There are several strengths of our study. First, the association between dietary calcium intake and colorectal cancer risks are analyzed among Korean population, whose average calcium intake is relatively lower than western population. Therefore, assessment of dose-response relationship within low level dietary calcium on risk of colorectal cancer could be made with our analyses. Second, not only the dose-response relationship but also potential differences in risk among sub-sites of colorectum could be assessed in our study. By using graphical methods, we compared patterns of colorectal cancer risk according to dietary calcium intake by each colorectal sub-sites.

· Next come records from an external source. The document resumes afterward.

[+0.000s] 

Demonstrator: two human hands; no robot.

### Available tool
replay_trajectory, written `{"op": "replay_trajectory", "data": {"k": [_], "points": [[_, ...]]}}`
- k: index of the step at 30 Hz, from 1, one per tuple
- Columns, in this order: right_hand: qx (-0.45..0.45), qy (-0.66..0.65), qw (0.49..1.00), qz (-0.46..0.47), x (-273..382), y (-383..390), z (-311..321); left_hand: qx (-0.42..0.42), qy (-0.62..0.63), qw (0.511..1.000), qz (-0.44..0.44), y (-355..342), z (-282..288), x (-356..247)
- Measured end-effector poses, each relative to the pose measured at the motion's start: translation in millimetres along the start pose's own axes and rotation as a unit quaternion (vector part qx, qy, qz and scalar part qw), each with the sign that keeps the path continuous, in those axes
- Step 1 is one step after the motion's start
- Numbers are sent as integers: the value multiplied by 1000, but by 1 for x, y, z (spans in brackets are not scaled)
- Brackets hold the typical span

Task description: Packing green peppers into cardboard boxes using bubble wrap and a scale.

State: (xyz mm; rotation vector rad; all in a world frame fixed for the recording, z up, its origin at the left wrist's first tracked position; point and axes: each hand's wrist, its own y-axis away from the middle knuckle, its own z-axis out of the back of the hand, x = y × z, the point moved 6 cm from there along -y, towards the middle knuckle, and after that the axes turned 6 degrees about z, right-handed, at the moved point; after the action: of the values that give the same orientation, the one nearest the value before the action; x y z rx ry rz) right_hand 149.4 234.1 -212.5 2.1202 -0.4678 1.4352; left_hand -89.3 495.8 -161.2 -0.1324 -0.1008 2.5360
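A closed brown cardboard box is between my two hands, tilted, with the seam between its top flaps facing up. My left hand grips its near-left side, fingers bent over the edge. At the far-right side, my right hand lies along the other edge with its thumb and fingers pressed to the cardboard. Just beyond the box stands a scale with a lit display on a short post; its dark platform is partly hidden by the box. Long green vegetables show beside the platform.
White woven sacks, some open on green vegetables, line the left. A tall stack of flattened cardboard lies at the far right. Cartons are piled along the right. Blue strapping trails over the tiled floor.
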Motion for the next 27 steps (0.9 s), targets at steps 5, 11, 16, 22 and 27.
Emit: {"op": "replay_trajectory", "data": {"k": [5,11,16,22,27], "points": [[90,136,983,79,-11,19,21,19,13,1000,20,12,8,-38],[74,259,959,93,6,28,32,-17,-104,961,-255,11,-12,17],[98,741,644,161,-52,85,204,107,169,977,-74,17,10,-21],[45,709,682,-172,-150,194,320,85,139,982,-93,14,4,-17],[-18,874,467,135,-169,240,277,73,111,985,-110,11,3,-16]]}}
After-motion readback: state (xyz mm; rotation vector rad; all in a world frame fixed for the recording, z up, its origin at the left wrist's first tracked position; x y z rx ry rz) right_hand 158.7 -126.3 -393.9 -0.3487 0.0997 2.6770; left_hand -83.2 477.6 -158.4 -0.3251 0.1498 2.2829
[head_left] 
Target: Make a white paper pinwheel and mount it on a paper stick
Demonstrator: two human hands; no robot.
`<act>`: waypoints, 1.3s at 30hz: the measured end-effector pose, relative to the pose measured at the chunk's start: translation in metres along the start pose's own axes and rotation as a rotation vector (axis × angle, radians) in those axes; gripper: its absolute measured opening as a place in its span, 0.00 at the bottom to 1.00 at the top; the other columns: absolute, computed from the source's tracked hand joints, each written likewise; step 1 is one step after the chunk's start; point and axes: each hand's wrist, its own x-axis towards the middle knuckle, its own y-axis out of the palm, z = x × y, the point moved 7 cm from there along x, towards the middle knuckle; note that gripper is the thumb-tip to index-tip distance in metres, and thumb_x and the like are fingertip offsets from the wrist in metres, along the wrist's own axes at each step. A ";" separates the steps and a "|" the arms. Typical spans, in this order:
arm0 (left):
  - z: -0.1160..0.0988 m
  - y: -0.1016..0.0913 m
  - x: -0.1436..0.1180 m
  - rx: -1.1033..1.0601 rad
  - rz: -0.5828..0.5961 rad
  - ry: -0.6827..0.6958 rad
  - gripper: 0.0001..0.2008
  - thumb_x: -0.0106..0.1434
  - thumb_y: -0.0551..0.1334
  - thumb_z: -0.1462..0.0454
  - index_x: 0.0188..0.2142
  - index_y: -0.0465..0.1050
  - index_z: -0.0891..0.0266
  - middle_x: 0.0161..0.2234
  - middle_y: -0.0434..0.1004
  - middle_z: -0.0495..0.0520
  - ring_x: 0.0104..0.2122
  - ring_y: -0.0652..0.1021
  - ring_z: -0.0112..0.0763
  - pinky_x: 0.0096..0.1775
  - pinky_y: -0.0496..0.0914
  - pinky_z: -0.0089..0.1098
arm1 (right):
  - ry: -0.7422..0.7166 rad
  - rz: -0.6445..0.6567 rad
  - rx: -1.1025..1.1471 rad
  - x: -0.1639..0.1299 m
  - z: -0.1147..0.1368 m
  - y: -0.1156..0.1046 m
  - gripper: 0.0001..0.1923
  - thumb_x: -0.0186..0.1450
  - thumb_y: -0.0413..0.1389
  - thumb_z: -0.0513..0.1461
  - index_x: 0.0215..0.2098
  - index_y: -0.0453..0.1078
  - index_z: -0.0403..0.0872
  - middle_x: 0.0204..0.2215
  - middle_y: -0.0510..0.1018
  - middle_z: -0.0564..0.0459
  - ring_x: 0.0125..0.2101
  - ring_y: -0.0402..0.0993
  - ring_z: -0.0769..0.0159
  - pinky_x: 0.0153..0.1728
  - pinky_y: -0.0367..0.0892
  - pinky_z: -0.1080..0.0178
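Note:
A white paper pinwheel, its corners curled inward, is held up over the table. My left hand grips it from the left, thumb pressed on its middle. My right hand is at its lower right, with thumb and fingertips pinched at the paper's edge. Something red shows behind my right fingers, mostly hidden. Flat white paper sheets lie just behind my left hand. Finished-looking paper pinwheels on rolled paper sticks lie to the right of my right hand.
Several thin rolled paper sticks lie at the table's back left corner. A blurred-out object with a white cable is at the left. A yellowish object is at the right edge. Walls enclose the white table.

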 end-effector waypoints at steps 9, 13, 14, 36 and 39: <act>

Our main limitation comes from the study design and the use of the food frequency questionnaire. First, the controls were recruited from the participants of the health check-up program provided by the National Health Insurance Corporation; therefore, they could have a healthier lifestyle than the colorectal cancer cases. However, since the cases and controls were recruited in the same hospital, characteristics between two groups would be comparable. Second, recall bias is inevitable due to case control study design assessing for prior personal information. However, since dietary calcium intake was estimated from diverse food sources, it is hard to speculate that the cases or controls systematically under- or over reported their calcium intake levels. Third, due to food frequency questionnaire use in our study, potential measurement errors could have affected our study results. The non-differential measurement error, however, would lead the results toward the null values. Fourth, although we asked the study participants to report their food consuming patterns before cancer diagnosis, direct causal inference between dietary calcium consumption and risk reduction of colorectal cancer cannot be made in case-control study design. Fifth, vitamin D intake, which could be a potential confounder, could not be estimated from the nutrients database we used. Lastly, although information on calcium supplementation use during last 2 years were available, we did not ask the dose of calcium supplement that participants consumed. Therefore total calcium intake could not be estimated. However, in sensitivity analysis conducted for participants who did not consume calcium supplements, the association was very similar to the main analysis (Additional file 1: Table S3). In addition, since the proportion of supplement consumers was higher in controls than in cases, the analysis of total intake of calcium would reinforce our findings.

Conclusions

In conclusion, calcium consumption was inversely related to colorectal cancer risk in Korean population where national average calcium intake level is relatively lower than western countries. A decreased risk of colorectal cancer by calcium intake was observed in all sub-sites of men and women.